§ RECORDED DATA

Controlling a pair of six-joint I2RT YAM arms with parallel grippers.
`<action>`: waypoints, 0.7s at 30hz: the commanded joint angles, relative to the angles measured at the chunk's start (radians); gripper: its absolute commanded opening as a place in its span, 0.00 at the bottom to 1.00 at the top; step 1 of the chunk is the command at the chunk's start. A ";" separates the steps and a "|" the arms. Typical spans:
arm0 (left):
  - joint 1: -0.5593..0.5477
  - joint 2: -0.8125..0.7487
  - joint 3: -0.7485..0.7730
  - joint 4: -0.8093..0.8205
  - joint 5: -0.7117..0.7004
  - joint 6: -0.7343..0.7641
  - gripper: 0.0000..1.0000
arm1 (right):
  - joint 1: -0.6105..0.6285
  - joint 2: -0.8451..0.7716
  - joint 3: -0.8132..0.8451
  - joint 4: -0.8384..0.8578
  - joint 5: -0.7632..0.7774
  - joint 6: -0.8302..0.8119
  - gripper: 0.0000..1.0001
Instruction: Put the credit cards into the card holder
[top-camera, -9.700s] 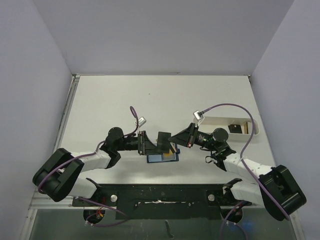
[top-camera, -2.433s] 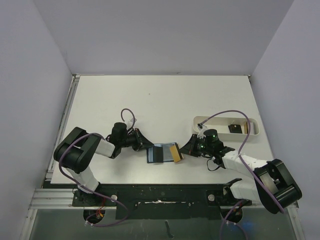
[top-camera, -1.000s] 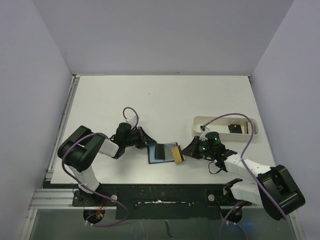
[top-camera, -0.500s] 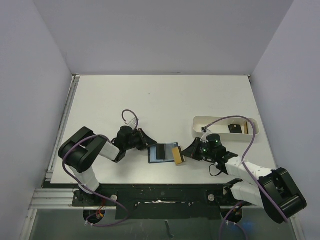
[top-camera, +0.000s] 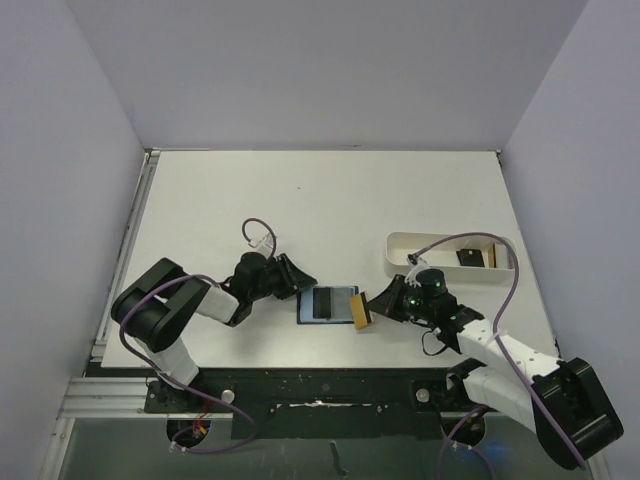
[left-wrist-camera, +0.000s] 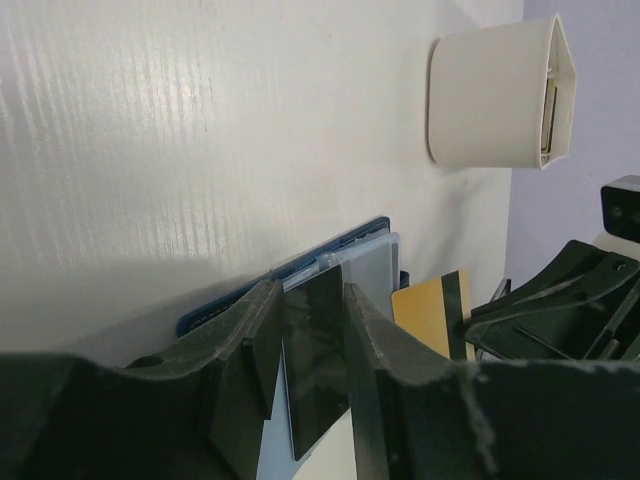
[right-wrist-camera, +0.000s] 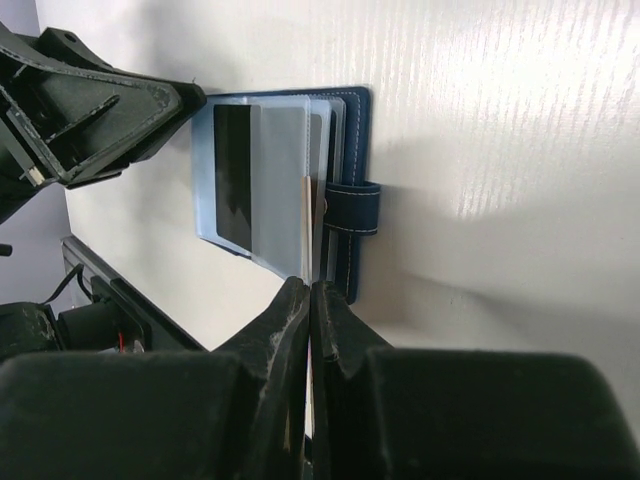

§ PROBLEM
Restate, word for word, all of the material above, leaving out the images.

§ ANSWER TO THIS EXERCISE
Controlling a pair of six-joint I2RT YAM arms with parallel grippers.
`<action>`: waypoints, 0.7s at 30hz: the commanded joint angles, relative to the angles measured at the chunk's start (radians); gripper: its absolute commanded opening as a place in its span, 0.00 at the bottom to 1.00 at the top; step 1 of the chunk is the command at the chunk's start. A ";" separates the steps and a "|" the arms. Typical spans:
arm0 (left):
  - joint 1: -0.5593..0.5477
  - joint 2: -0.8125..0.7487
  - joint 3: -0.7485..0.7730
  - joint 4: -0.8093..0.8205
  - joint 5: -0.7117..0.7004
  - joint 6: -0.7343..0.7641
  - gripper: 0.0000..1.0000
arm1 (right):
  - joint 1: -0.6105..0.6285
  - joint 2: -0.8451..0.7716
  - joint 3: -0.8132..0.8451
  - joint 4: -0.8384..0.8578
  - joint 5: -0.7632..0.7774
  - joint 6: -0.8302..0.8119
  - gripper: 0.0000..1.0001
Instruction: Put the credit cards into the card holder
[top-camera, -9.700s] 
[top-camera, -2.433s] 
[top-camera, -1.000s] 
[top-camera, -0.500s] 
[top-camera, +0.000s] 
[left-wrist-camera, +0.000s] 
[right-wrist-camera, +0.000s] 

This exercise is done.